▶ **Exercise description**
Only the lines containing the string "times" are needed; copy all of them from the listing.

▶ **Records to process**
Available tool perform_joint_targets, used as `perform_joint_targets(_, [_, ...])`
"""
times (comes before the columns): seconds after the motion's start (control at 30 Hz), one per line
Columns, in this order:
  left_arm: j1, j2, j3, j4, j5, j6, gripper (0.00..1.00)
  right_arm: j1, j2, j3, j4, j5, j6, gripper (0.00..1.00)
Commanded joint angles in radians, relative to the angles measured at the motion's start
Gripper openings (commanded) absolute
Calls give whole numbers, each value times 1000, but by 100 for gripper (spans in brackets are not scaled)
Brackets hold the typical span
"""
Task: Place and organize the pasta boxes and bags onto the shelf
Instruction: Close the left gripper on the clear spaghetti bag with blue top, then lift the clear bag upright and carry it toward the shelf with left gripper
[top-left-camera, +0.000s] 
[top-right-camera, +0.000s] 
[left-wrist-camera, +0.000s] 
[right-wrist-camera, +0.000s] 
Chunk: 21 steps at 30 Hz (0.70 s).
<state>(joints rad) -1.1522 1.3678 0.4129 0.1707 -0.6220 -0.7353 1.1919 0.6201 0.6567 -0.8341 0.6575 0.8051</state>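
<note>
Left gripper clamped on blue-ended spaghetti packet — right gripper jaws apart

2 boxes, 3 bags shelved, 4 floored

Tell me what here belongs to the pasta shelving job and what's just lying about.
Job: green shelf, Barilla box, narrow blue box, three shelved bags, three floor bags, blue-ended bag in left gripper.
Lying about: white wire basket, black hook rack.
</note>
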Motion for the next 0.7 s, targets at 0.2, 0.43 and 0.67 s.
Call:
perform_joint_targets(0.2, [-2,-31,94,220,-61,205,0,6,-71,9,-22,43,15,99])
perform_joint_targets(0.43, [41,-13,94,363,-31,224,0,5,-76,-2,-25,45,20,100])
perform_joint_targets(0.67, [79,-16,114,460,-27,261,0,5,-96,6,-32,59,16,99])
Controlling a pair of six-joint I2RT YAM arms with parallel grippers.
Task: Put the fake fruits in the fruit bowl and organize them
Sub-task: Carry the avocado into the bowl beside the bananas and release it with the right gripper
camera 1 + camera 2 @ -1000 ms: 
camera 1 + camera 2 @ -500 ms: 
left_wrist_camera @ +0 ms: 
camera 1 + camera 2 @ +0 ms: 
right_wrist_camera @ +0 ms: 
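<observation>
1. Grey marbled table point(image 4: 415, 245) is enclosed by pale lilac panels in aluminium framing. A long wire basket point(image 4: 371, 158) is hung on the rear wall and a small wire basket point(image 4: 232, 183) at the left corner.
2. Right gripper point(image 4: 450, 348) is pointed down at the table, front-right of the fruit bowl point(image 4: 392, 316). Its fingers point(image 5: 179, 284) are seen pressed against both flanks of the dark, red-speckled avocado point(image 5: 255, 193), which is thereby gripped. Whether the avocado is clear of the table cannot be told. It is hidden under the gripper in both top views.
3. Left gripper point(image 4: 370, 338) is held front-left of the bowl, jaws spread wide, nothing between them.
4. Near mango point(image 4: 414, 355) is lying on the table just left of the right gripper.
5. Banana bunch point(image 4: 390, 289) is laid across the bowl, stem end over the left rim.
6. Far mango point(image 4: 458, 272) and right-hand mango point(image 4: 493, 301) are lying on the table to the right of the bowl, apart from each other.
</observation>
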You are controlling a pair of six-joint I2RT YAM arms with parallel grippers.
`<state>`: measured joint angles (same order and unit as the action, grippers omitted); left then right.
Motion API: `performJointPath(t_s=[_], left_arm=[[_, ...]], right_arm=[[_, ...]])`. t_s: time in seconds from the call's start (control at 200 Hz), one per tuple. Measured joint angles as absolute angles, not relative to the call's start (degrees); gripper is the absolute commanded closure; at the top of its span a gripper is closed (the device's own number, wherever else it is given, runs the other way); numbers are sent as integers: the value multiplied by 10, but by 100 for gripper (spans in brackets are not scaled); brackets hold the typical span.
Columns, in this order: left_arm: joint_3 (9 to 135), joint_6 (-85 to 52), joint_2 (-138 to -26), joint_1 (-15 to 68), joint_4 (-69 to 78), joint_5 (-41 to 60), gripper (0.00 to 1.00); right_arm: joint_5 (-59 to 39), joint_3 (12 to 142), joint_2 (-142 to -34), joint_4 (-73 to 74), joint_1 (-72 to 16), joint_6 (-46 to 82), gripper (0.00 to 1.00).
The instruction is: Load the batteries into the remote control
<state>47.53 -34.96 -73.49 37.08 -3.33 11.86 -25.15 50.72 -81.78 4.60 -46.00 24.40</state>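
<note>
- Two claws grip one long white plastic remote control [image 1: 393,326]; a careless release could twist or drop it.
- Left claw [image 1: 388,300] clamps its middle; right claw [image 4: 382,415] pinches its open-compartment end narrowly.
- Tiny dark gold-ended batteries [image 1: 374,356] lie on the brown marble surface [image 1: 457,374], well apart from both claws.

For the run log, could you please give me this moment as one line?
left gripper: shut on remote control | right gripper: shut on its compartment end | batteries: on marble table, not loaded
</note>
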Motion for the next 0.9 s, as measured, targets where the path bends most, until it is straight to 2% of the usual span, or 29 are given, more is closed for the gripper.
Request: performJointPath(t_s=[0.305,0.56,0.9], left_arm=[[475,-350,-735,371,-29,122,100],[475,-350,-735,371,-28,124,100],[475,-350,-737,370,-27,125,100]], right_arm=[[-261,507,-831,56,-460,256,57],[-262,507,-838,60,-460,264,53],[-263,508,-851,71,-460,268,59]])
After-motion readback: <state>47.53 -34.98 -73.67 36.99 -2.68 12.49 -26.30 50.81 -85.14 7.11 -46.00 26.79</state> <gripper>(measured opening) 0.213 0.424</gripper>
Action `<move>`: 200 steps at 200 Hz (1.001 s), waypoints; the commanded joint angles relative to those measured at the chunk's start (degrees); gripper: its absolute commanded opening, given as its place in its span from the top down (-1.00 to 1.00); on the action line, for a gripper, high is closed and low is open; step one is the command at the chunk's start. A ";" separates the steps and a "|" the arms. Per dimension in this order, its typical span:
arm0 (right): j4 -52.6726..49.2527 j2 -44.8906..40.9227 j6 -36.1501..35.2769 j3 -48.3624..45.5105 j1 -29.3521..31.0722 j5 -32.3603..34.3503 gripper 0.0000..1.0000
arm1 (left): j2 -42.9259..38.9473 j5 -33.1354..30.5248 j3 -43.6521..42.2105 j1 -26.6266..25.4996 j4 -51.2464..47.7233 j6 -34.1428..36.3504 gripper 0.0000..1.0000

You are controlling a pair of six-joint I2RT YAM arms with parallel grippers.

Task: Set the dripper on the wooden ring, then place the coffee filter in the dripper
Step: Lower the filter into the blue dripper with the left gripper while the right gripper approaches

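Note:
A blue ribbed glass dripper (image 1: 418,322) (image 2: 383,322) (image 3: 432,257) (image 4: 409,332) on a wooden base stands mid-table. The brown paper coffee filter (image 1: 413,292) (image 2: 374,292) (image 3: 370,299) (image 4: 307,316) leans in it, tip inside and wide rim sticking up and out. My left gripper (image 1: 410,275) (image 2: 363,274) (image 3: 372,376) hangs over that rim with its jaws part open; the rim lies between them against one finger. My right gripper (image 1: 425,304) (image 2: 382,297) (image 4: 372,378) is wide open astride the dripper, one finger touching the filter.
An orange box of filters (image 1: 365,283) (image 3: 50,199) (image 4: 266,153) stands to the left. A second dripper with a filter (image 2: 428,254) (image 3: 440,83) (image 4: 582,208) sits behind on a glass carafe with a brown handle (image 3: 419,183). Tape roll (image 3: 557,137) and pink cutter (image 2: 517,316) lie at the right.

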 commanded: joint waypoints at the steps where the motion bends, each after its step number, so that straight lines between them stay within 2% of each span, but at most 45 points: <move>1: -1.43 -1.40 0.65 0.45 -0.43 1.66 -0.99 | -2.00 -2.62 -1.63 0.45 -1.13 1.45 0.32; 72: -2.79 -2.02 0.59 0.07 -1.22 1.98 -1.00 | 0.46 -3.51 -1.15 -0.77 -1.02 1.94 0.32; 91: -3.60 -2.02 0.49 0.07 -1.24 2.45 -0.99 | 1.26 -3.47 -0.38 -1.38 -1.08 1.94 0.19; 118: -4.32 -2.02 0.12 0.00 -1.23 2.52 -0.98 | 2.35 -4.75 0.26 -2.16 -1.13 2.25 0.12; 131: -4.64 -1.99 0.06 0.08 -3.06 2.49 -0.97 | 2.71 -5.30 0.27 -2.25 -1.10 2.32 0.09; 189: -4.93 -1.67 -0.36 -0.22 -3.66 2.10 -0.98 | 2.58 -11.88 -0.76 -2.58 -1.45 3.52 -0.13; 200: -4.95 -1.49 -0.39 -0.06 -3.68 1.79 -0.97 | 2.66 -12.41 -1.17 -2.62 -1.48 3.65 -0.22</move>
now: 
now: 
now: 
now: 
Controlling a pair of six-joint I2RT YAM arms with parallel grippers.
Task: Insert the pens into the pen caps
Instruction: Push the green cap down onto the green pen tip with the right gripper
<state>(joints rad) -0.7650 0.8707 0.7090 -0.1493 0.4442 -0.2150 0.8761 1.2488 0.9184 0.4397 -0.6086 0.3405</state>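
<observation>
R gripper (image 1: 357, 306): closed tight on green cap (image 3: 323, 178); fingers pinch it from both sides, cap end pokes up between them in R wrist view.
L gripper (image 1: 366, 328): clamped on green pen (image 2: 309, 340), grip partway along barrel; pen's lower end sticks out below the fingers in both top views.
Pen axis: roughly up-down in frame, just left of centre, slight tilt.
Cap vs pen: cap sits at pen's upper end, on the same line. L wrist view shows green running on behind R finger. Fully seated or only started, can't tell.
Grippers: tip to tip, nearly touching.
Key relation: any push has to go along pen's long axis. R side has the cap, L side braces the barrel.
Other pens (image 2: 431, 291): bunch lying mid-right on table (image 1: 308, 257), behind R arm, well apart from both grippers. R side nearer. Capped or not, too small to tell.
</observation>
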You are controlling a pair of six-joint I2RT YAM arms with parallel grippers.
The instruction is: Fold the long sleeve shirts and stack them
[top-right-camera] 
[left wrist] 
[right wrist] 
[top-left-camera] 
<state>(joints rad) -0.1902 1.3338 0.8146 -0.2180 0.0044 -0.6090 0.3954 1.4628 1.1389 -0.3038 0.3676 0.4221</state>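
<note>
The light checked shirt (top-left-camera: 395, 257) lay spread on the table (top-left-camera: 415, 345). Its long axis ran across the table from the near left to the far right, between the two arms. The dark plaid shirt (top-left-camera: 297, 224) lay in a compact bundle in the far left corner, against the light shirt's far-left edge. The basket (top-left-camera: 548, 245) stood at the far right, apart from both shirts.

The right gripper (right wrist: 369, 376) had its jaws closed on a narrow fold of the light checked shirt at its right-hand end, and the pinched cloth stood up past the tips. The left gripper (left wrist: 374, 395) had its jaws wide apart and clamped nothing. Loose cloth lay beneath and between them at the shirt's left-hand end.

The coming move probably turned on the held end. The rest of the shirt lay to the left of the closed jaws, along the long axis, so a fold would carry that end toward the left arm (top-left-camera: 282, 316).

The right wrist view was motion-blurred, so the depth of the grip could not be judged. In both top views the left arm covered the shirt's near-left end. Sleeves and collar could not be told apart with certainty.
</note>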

▶ **Result of this exercise**
times (comes before the columns): seconds after the motion's start (control at 30 Hz), one per line
Calls give whole numbers, each value times 1000, but by 100 for gripper (spans in brackets are not scaled)

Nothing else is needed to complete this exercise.